Email Impersonation Knows No Borders
Hello…Elvis? Photo credit: Gunnshots
Email impersonation scams, also known as business email compromise (BEC) or phishing attacks, have risen 20 percent in the first nine months of this year, according to the Singapore police.
According to the report, those scams have cost Singaporeans S$19 million (U.S. $13.4 million), of which the police have only been able to recover U.S. $100,000 — a recovery rate of just 0.75 percent.
That one case of recovered money provides some insight into how a BEC attack works. On May 27, the news report writes, a Singaporean company received an email from an overseas business partner that included a request for payment. The company transferred the money to a foreign bank account. It was only when they spoke with the overseas partner that the company realized it had fallen victim to a scam, because the partner’s email had been compromised.
Fortunately, the money was still in the bank account, so police were able to recover the funds.
It’s worth noting that the vast majority of email impersonation scams like this don’t require hackers to gain access to the mail servers or mail clients of the target company.

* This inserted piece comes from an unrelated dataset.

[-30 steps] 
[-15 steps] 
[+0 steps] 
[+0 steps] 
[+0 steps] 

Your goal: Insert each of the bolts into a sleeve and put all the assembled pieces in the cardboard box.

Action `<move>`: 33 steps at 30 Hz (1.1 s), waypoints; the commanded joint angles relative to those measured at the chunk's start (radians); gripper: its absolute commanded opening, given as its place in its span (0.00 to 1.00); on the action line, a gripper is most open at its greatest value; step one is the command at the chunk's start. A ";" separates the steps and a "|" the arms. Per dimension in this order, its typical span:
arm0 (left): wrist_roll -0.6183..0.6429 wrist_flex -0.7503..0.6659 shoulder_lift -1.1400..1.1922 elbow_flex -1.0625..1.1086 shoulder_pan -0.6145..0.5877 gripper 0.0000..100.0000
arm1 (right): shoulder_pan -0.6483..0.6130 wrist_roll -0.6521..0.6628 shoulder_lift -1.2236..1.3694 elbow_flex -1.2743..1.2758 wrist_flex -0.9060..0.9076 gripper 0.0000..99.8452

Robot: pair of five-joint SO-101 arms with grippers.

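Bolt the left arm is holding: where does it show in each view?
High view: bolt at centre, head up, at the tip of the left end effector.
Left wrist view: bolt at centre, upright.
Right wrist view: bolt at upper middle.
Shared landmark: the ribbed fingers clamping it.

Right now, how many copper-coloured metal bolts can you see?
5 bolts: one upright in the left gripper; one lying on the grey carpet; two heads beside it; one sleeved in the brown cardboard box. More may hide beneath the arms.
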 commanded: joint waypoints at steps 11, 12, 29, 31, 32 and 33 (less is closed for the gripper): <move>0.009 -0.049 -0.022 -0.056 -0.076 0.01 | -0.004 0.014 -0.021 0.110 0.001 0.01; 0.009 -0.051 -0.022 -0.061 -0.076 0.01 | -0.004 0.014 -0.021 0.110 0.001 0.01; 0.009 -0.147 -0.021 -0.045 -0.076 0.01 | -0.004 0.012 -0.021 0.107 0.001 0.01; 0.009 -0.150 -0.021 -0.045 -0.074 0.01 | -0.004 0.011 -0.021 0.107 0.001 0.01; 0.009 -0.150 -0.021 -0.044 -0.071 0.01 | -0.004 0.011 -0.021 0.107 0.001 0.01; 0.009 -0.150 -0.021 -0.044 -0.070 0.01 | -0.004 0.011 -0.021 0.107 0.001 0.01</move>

Because most companies don’t utilize email authentication, it’s trivially easy for phishers to send emails to a target (the Singaporean business, in this example) with a fake From: address, making the email look as if it had legitimately originated from another company. Doing so requires no access to the impersonated company’s email systems at all.

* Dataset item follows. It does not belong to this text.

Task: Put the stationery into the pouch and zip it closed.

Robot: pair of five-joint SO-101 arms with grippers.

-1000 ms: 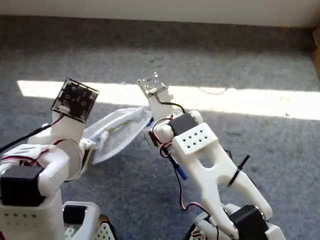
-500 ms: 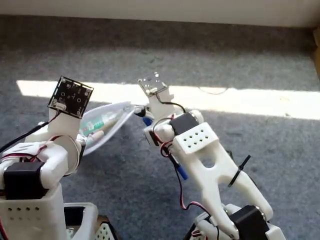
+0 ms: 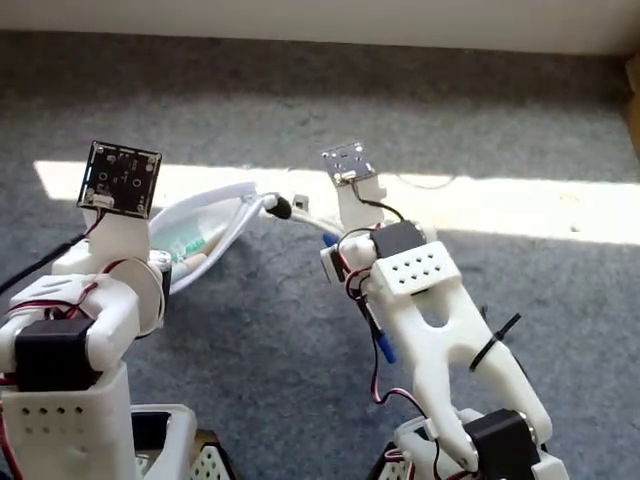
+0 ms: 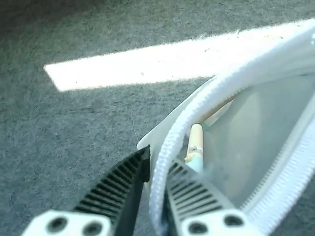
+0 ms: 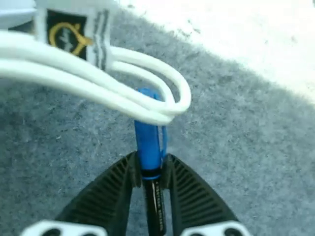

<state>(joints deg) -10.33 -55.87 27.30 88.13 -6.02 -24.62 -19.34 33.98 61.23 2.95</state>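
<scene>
Both grippers are closed on something. The left gripper pinches the white zipper edge of the clear plastic pouch, which sits over the grey carpet with stationery inside. The right gripper clamps a blue-capped pen, its tip at the pouch's white cord loop.

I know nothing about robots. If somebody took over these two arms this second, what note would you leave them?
Left gripper: shut on the zipper edge of the translucent white zip pouch.
Right gripper: shut on a blue pen, whose end crosses the pouch's white cord loop.
Done: a cream-and-teal stick-shaped item lies inside the pouch.
Left: blue pen goes in, then zip the open pouch closed.
</scene>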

That kind of attack can be easily stopped by using DMARC authentication. More than 2.5 billion email inboxes work with standards-based authentication now, including all the major commercial providers of email such as Microsoft, Google, and AOL. If phishers try to impersonate the email address of a company that has implemented DMARC, mailboxes such as these will reject the incoming mail or deliver it to a spam folder — while sending a log of that attempted impersonation to the domain owner.